What is needed now is an immediate ceasefire. The Egyptian ceasefire proposal of July 15 met Israel’s needs but utterly failed to meet the needs of the people of Gaza. Israel was consulted before the proposal was announced; Hamas was not. Hamas found out about the one-sided proposal from the media, not through diplomatic channels.

The proposal involved a return to the status quo with calm for Israelis but with the people of Gaza continuing to live under a crippling siege. Not unreasonably, Hamas demands an end to Israeli aggression, the easing of the blockade by Israel and Egypt, and the release of recently rearrested prisoners. It refuses to return to the status quo ante because it is intolerable.
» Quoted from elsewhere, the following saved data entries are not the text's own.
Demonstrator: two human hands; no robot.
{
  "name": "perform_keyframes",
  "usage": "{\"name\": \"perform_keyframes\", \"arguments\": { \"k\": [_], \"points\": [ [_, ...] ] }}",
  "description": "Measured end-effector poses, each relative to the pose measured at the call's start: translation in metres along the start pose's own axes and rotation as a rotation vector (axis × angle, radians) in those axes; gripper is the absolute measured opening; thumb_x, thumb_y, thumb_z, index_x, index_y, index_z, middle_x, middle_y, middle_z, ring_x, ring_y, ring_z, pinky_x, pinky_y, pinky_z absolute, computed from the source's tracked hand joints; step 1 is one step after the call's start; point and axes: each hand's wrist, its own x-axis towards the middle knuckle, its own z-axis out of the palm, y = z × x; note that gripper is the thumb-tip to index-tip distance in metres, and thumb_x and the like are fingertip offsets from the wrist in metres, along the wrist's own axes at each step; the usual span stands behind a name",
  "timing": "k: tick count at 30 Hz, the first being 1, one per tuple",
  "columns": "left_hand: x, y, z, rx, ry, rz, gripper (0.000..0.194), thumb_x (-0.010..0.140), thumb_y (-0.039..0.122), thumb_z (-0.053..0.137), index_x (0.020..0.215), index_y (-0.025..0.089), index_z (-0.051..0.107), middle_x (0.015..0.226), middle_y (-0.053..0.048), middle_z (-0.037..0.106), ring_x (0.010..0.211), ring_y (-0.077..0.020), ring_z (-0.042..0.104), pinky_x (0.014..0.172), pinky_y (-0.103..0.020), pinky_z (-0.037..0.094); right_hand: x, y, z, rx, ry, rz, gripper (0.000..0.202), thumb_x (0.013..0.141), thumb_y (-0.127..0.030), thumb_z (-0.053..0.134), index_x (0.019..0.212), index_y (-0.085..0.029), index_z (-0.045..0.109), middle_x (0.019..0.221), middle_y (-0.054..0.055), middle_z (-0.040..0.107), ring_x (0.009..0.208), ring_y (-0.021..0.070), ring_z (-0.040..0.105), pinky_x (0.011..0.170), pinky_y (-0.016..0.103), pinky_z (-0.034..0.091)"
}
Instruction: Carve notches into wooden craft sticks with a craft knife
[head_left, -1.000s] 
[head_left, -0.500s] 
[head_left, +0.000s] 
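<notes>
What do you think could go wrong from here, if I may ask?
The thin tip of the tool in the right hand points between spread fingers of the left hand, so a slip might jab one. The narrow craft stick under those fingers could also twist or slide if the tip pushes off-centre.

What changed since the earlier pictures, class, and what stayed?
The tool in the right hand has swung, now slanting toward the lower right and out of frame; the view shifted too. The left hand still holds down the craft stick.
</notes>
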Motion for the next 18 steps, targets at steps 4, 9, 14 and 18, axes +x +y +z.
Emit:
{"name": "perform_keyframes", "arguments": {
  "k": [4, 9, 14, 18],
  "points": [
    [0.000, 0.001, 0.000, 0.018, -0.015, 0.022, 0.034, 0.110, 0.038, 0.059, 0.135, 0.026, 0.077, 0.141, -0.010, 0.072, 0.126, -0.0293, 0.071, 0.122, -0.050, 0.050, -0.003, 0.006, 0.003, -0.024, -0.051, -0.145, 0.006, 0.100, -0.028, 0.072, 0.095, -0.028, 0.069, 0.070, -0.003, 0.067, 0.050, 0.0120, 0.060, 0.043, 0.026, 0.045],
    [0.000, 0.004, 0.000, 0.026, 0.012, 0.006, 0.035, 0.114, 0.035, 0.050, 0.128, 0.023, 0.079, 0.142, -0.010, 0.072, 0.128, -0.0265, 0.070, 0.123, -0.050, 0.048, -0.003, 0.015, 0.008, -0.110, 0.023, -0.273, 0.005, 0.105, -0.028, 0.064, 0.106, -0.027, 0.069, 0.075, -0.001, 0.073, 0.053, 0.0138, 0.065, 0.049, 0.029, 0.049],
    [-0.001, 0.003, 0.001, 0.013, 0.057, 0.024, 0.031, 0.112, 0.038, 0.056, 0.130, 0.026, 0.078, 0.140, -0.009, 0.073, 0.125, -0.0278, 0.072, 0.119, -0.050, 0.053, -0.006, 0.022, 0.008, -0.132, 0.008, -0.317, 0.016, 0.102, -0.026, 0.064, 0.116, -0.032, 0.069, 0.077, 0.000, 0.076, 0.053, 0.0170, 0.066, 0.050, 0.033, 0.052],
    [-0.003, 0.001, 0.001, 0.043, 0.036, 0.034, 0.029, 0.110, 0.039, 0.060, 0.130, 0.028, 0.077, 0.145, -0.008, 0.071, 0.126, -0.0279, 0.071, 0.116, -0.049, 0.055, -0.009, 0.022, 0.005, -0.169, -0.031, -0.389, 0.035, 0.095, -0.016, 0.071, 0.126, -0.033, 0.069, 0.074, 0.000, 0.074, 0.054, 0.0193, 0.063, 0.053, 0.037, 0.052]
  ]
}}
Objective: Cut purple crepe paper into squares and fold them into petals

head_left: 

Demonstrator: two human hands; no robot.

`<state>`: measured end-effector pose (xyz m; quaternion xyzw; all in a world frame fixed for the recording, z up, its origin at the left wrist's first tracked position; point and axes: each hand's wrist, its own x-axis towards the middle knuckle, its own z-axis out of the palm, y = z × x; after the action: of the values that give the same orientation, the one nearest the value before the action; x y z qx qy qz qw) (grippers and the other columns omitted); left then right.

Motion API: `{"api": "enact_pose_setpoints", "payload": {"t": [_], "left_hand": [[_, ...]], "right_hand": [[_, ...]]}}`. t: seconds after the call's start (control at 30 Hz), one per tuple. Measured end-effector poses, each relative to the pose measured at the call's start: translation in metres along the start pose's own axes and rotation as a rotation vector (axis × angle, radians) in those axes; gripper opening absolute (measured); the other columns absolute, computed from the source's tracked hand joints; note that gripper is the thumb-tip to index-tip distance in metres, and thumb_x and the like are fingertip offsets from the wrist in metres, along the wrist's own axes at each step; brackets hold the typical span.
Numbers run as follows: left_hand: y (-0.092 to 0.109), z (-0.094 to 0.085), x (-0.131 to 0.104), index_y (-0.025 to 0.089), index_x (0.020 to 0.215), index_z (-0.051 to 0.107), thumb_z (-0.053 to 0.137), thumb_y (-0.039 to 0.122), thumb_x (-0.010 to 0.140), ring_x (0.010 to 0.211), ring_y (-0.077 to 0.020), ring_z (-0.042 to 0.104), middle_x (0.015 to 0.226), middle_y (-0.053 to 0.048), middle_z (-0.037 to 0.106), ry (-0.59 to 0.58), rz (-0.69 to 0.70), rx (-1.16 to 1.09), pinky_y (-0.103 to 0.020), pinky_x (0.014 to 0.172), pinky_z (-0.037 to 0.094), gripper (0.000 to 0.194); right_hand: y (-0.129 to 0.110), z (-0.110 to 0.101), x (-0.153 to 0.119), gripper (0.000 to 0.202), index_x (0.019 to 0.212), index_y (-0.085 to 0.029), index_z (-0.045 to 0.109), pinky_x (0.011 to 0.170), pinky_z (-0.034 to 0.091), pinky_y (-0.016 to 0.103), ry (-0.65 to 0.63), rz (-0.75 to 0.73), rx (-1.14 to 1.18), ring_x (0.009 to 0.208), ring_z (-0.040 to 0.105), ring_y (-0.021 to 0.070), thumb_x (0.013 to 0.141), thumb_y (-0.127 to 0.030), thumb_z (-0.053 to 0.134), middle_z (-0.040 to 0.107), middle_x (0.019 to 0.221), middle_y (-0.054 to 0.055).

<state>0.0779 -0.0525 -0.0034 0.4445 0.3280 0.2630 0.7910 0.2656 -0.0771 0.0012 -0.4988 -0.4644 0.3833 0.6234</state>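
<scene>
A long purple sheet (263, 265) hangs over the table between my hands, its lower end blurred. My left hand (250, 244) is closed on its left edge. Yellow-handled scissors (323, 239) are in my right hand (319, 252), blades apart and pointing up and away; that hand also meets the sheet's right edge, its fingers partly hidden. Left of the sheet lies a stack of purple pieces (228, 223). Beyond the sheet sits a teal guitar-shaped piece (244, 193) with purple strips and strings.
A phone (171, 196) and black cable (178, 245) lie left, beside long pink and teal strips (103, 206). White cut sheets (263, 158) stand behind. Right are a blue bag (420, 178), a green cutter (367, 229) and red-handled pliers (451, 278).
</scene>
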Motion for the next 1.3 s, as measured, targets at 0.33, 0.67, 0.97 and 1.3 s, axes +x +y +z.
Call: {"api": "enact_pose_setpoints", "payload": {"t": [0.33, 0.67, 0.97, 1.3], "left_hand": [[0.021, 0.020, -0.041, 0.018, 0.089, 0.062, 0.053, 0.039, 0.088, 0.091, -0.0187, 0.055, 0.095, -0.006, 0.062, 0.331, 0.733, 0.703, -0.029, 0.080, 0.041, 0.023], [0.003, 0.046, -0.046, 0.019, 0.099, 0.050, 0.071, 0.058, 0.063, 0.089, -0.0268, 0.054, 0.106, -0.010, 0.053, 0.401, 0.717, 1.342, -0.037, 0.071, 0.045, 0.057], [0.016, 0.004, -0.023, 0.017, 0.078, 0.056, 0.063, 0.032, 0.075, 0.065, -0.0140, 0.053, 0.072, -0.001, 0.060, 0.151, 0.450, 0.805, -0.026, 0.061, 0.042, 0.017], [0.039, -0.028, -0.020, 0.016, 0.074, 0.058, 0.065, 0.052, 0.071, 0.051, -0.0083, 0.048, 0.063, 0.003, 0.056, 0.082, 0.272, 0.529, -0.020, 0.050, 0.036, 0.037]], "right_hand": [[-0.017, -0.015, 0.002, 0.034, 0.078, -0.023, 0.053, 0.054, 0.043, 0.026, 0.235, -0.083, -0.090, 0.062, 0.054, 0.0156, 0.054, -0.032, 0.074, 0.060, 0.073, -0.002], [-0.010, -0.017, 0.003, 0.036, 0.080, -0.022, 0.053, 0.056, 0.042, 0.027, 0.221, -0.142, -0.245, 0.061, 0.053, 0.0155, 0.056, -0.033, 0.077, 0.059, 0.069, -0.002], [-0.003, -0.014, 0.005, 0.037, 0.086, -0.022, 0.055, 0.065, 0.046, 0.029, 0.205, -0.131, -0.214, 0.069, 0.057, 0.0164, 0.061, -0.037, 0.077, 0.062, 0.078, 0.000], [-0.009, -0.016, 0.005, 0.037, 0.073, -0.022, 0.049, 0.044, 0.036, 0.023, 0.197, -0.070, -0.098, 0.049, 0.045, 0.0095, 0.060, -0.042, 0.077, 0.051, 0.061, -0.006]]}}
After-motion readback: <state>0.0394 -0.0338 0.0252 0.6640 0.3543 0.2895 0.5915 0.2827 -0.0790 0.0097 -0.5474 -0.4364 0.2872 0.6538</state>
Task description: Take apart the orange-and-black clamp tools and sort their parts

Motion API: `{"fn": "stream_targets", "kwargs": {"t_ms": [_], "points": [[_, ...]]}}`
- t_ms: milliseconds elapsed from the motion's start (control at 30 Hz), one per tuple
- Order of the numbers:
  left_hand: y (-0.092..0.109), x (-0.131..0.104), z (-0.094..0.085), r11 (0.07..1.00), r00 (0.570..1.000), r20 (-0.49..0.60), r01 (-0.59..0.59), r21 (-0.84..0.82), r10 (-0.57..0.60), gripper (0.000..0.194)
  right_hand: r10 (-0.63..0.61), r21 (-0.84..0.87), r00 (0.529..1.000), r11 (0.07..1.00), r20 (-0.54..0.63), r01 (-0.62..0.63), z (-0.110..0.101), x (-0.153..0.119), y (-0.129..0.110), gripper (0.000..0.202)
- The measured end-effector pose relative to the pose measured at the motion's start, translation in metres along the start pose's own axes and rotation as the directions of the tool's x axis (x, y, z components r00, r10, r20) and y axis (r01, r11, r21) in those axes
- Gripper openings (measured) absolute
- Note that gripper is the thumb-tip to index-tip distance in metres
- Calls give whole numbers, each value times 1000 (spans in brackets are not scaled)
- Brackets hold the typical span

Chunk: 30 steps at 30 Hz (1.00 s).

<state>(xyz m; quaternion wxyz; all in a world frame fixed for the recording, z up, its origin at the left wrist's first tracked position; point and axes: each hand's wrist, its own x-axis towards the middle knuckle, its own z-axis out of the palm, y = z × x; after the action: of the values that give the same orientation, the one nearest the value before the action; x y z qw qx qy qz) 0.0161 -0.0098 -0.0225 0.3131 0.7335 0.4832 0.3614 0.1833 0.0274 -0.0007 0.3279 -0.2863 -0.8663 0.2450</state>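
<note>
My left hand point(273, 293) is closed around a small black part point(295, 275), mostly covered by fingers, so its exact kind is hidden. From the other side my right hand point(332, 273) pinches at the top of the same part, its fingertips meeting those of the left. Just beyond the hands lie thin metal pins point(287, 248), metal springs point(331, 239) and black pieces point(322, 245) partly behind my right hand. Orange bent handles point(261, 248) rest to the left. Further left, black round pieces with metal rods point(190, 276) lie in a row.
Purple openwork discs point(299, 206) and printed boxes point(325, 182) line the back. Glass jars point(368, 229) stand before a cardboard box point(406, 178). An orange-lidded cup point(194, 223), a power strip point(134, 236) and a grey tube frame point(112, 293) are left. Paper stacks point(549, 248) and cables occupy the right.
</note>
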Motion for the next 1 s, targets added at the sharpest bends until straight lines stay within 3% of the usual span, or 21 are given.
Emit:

Beyond a ceasefire to end the current round of fighting, the international community will need to tackle the much tougher task of persuading Israel to abide by the laws of war, respect UN resolutions, end the odious occupation, and recognise the natural right of the Palestinians to live on their land in freedom and dignity.  

Avi Shlaim is an Emeritus Professor of International Relations at Oxford University and the author of The Iron Wall: Israel and the Arab World and Israel and Palestine: Reappraisals, Revisions, Refutations.